El brujo había renunciado a todo por su magia. A sus bienes, a sus seres queridos, a su propia identidad. Los hechizos que practicaba siempre suponían un riesgo, así que siempre estaba al borde de perder la cordura o su propia vida. Estaba tan hundido en la magia, tan necesitado de ella, que se sentía dispuesto a perder incluso eso con tal de conseguir un poco más de poder o conocimiento.
Por eso odió tanto a Brontak. Practicaba la magia oscura, pero no parecía que hubiera renunciado a nada. Era el hermano del rey y aun así había logrado mantener su condición de nigromante en secreto. Estaba tan confiado de que no perdería nada que hasta estaba reuniendo un ejército de brujos y renegados a espaldas de los que confiaban en él para traicionarles de la forma más vil y hacerse con el control del país. También parecía tener un control casi total de los hechizos que realizaba, a pesar de lo complejos y peligrosos que eran.

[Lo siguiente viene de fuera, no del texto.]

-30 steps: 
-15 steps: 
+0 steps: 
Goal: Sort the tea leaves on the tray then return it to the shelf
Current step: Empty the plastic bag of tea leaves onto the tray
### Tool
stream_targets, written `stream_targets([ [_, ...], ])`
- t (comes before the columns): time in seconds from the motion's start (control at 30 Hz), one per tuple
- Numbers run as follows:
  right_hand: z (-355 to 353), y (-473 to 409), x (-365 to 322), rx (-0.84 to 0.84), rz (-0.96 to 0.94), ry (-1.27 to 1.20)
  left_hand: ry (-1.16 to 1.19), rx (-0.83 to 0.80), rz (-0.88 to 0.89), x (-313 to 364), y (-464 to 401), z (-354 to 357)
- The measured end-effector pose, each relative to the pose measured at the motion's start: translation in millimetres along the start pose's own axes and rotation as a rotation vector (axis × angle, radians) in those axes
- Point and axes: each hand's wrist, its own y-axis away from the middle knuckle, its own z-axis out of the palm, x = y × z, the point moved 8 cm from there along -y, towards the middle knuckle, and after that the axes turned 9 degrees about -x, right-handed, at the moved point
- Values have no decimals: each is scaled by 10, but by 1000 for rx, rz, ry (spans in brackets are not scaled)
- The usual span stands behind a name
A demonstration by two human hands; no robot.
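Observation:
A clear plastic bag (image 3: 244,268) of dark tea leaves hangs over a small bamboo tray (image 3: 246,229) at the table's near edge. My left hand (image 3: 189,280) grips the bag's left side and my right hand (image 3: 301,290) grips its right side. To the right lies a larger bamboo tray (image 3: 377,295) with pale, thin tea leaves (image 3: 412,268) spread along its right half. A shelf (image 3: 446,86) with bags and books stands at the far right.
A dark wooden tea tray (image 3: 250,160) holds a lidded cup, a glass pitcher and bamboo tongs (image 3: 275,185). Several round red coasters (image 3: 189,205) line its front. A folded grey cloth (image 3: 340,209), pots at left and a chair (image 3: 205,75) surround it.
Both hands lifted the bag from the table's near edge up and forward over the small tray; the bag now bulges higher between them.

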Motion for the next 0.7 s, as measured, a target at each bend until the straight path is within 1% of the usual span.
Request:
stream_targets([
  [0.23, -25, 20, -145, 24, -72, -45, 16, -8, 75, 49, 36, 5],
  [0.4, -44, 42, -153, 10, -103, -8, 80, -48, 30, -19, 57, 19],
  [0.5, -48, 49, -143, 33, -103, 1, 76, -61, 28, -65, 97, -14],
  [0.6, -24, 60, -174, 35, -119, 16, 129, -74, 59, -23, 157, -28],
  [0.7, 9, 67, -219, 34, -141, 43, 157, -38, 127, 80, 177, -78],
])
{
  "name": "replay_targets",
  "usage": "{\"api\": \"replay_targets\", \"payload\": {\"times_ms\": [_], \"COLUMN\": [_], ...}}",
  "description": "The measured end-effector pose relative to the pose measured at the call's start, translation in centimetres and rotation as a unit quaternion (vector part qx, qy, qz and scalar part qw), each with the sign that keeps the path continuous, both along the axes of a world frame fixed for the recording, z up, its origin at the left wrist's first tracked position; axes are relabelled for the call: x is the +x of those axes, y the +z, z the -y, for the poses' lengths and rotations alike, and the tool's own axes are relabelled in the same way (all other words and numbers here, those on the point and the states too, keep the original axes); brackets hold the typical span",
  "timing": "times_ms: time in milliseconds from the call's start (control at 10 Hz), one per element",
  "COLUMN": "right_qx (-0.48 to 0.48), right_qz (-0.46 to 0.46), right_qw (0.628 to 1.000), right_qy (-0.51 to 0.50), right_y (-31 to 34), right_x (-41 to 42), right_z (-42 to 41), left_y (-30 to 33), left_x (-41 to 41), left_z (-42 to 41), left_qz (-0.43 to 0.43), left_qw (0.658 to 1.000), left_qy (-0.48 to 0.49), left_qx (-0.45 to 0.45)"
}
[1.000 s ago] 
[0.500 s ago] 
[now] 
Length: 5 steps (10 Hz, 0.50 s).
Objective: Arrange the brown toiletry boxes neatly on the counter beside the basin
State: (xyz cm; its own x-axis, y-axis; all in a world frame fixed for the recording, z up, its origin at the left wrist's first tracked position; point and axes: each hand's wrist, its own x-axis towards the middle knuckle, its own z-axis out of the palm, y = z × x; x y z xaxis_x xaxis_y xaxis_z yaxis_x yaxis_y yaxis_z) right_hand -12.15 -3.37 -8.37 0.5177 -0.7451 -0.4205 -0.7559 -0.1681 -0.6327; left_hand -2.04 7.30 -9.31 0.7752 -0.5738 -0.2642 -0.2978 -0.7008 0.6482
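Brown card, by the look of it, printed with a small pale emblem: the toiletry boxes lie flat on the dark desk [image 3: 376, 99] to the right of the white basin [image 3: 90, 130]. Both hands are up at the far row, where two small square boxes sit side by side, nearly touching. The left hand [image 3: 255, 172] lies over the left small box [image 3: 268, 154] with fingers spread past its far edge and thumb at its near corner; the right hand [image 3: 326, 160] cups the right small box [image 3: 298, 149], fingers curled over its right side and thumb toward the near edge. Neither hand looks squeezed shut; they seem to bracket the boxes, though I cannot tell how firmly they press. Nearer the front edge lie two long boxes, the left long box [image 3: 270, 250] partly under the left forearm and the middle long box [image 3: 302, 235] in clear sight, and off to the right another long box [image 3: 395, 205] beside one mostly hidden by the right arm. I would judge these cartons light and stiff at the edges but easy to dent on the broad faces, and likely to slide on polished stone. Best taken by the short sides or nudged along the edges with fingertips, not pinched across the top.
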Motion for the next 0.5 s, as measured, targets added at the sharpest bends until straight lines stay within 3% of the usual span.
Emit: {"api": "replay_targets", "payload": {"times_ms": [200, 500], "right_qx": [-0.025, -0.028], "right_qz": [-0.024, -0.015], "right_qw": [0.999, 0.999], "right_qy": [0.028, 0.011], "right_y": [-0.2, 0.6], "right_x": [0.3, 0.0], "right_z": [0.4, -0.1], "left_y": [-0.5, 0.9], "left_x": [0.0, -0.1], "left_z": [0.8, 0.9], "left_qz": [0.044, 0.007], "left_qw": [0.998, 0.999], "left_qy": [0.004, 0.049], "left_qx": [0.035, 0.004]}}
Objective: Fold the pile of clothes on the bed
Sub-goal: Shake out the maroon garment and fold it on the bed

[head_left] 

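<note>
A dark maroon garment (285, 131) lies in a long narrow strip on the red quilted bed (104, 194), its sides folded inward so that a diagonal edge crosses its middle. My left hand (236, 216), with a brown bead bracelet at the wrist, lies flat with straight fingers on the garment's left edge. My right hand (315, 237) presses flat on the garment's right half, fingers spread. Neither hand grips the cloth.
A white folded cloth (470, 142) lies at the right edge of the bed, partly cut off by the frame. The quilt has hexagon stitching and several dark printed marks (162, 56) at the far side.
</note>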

El brujo consideró traicionarle, aunque solo fuera por la envidia que le daba ese personaje que lo tenía todo tan fácil cuando a él el poder le había costado tanto. Le daba igual si para ello renunciaba a su escondite y le prendían a él también por practicar magia prohibida. Pero hasta en eso Brontak parecía llevarle la delantera, porque nada más pensarlo le habló de lo que habría que hacer para derrocar a los magos y a su magia benigna.
Cada brujo tenía sus secretos y acceder a nuevos conocimientos a través de otros de su calaña era algo muy complicado. Pero, si para hacer hechizos conjuntos tenían que conectar sus mentes, mientras durara el trance los secretos de los demás quedarían expuestos... incluyendo los de Brontak.
Por eso calló y esperó órdenes. Como todos. Porque sí, había muchos más brujos ocultos en Diltania de los que nadie hubiera creído posible. Y, cuando llegó el momento de atacar a los magos, todos conectados en un mismo hechizo conjunto, no hubo quien les parara. Que sacaran algo de los demás, sin embargo, era otro cantar. Todos habían estado tan preocupados de robar de las mentes de los otros que no habían pensado en que sus propias mentes quedarían expuestas. Y, según el autocontrol que tuviera cada uno, dejaban más o menos cosas al descubierto.
Aun así, consiguió los suficientes secretos como para saber que merecía la pena, como todos los demás, lo que le aseguraba a Brontak su lealtad incuestionable. A ninguno le importó que los magos pronto se reorganizaran y contraatacaran llevándose a muchos de los suyos por delante; aunque con tantas bajas los brujos quedaron al borde de la extinción, se llevaron por delante a todos los magos. Además, los que quedaron seguirían acumulando poder y secretos de las mentes de sus iguales con cada hechizo conjunto.
Pero la derrota definitiva de los magos trajo consigo una consecuencia: que ya no hacía falta realizar tantos conjuros grupales y, cuando había que hacerlos, no necesitaban a tantos en el círculo, por lo que muchos se quedaban fuera.
Entonces, el brujo comenzó a cuestionarse su lealtad. Ya no tenía que esconderse para practicar su magia, pero eso no significaba que tuviera que servir a quien lo hizo posible, tanto menos si le odiaba. Además, con todo lo que había aprendido, se daba por satisfecho, al menos durante unos años. Así pues, se desligó por completo del nigromante y con ello firmó su sentencia de muerte.
Quedaban pocos brujos, pero a Brontak no le interesaban aquellos que no se pondrían a su disposición cuando los necesitara; solo aquellos lo suficientemente ambiciosos como para permanecer a su lado con tal de tener la oportunidad de volver a vislumbrar algún secreto de valor en su mente si volvía a elegirles para hacer uno de sus grandes conjuros. Todos los demás eran elementos que se podían volver en su contra y, además, su falta de ambición y su conformismo daban pistas de su mediocridad. Así que, como él también descubría secretos nuevos de las mentes de sus súbditos cuando hacían el hechizo conjunto, solo dejaría vivos a los que pudieran tener los más jugosos.